Eight Stages of InstructionThe table below, Technology Tools Per Stage of Instruction, has been organized around the eight Stages of Instruction incorporated in SIM Learning Strategies.  It was developed in collaboration with more than thirty SIM Professional Developers, calling upon their experiences with a wide-range of technology tools. The Stages of Instruction are similar to the instructional sequence within explicit instruction. The interaction between the teacher and students for some stages is similar, given the purpose of the stage, allowing us to combine stages on the table below. For example, the procedures for Stage 1 Pre-test and Make Commitments and Stage 7 Post-test and Make Commitments will require similar technology, so ideas for technology tools are provided in one row.

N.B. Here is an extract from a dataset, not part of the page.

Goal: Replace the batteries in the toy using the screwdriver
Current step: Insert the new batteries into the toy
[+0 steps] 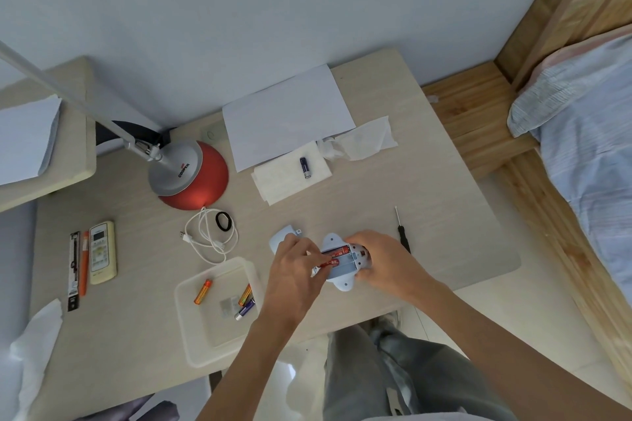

There is a large volume of incredibly useful technology tools available to educators today. Therefore, quality over quantity is key, especially for systematic use of technology tools. We want to focus on technology tools that support instruction of content more than tools that are designed primarily for practice drills or memorization of facts. Additionally, when possible, it is important to select technology tools that can be used routinely (i.e., during LS-focused instruction and other types of instruction, and by several teachers with the same group of students). Thus, teachers will want to select high-utility tools that are generalizable across different settings. Another factor is to select tools that allow for high-touch, which means the technology promotes the ability to communicate often with students to address a lack of connection teachers and students experience during remote teaching and learning. Finally, considerations for digital equity are paramount. Thus, we’ve organized technology suggestions by low-tech, mid-tech, and high-tech.  Click here to listen to Nanette Fritschmann describe these overall considerations. Our Definition of Low-Mid-High Technology Tools


SETT Framework by Joy Zabala at CAST


Another approach to selecting appropriate technology-enhancements for instructional delivery with SIM Learning Strategies is the SETT Framework, typically used to determine assistive and instructional technology in a collaborative way. To determine appropriate technology tools, the SETT framework suggests viewing three factors in relation to each other a) each student’s current skills, special needs, and any functional areas of concern, b) environment parameters in the classroom and at home related to computer, personal device, and internet availability and access, and c) tasks required by each Stage of InstructionClick here to listen to Jocelyn Washburn describe how the SETT framework helps us determine technology tools.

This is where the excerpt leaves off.